Task:
Copy out each line of the data that contains "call".

Input data:
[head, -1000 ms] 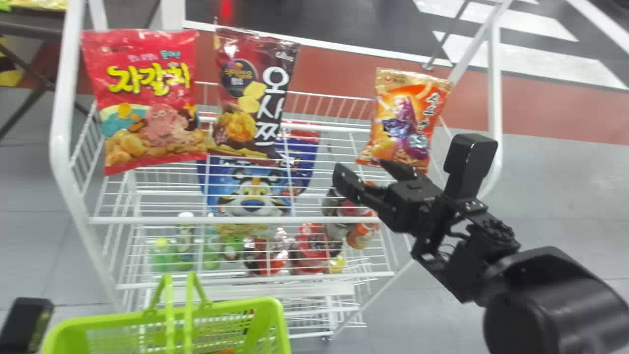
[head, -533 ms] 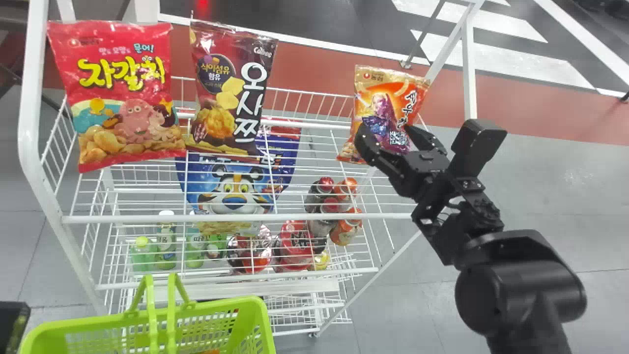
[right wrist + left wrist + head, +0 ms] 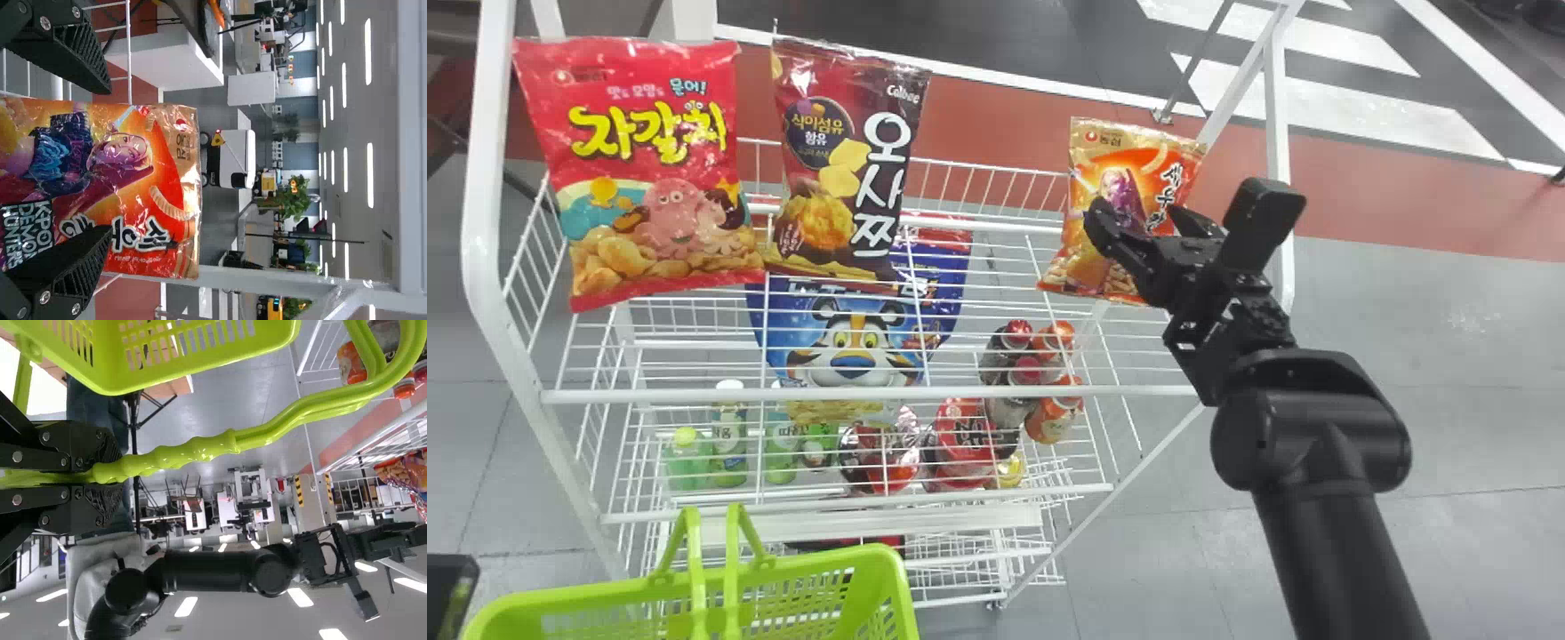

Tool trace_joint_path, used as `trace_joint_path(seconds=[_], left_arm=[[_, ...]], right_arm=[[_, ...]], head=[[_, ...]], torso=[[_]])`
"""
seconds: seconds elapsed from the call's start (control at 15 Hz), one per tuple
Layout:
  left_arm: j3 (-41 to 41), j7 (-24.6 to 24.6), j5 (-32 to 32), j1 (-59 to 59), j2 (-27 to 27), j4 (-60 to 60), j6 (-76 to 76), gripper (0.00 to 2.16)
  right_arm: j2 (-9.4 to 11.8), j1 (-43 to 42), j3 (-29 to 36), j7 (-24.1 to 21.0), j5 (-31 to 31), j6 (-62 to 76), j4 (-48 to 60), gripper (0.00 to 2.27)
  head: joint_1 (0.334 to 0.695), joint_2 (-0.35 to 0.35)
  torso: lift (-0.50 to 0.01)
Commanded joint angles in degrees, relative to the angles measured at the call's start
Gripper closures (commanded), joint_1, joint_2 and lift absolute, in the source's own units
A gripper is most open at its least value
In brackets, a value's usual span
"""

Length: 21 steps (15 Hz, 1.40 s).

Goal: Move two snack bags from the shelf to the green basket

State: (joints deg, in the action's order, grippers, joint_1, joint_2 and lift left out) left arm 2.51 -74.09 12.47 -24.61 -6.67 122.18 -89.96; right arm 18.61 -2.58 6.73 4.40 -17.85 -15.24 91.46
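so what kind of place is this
Perhaps a robot test space mocked up as a shop: snack bags on a wire rack, a green shopping basket, and ceiling strip lights.

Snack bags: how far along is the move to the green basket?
Looks done: left hand grips the green basket by its handle. Under way: right hand, open, straddles the orange bag on the shelf, not clamped yet. Left: close, carry and drop that one, then probably the dark bag or red bag. Can't confirm any bag inside the basket.
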Motion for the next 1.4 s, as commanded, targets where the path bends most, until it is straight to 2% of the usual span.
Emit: trace_joint_path(seconds=[0.0,0.2,0.33,0.6,0.67,0.73,0.8,0.87,0.93,1.0,1.33], left_arm=[[-0.32,-0.17,0.18,1.23,-0.01,-1.16,-0.07,1.98],[-0.14,-0.35,0.09,1.23,-0.10,-1.42,-0.07,1.98],[-0.05,-0.35,0.01,1.31,-0.18,-1.42,-0.07,1.98],[-0.23,-0.26,0.09,2.02,-0.27,-2.48,-0.07,1.98],[-0.23,-0.26,0.09,2.19,-0.27,-2.74,-0.07,1.98],[-0.23,-0.35,0.09,2.28,-0.27,-2.74,-0.07,1.98],[-0.14,-0.35,0.09,2.28,-0.27,-2.83,-0.07,1.98],[-0.14,-0.35,0.09,2.28,-0.27,-2.83,-0.07,1.98],[-0.14,-0.35,0.01,2.28,-0.18,-2.83,-0.07,1.98],[-0.05,-0.26,0.01,2.28,-0.18,-2.83,-0.07,1.98],[0.04,0.00,0.01,2.19,-0.10,-2.48,-0.07,1.98]], right_arm=[[-0.51,-1.20,-0.31,-0.18,1.68,0.87,-2.95,0.09],[-1.12,-2.69,-1.63,-2.99,3.79,1.04,-4.45,0.11],[-1.03,-4.71,-1.63,-2.73,3.79,1.22,-7.00,0.14],[-1.03,-8.49,-1.19,-0.71,4.14,-0.01,-12.97,0.43],[-1.12,-9.02,-1.02,0.26,3.88,-1.42,-13.85,0.73],[-1.21,-8.93,-0.93,0.70,3.44,-2.65,-13.85,1.36],[-1.65,-8.49,-0.75,0.61,3.18,-3.00,-13.50,1.84],[-1.65,-7.79,-0.67,0.61,3.18,-3.70,-12.36,2.07],[-1.74,-7.00,-0.67,0.61,3.09,-4.23,-11.22,2.08],[-1.74,-6.12,-0.75,0.61,2.91,-4.23,-9.55,2.23],[-1.82,-2.60,0.65,-0.01,0.45,-6.34,-2.60,2.24]], head=[[0.695,-0.350],[0.695,-0.350],[0.695,-0.350],[0.695,-0.350],[0.695,-0.350],[0.695,-0.350],[0.695,-0.350],[0.695,-0.350],[0.695,-0.350],[0.695,-0.350],[0.695,-0.350]], torso=[[-0.018],[-0.018],[-0.018],[-0.018],[-0.018],[-0.018],[-0.018],[-0.018],[-0.018],[-0.018],[-0.018]])
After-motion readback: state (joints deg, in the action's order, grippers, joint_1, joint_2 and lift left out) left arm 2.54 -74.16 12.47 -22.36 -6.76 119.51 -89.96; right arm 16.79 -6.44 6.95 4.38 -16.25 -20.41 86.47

The completed task:
seconds: seconds elapsed from the call's start (control at 15 Hz), one per tuple
Commanded joint angles in degrees, relative to the angles measured at the call's start

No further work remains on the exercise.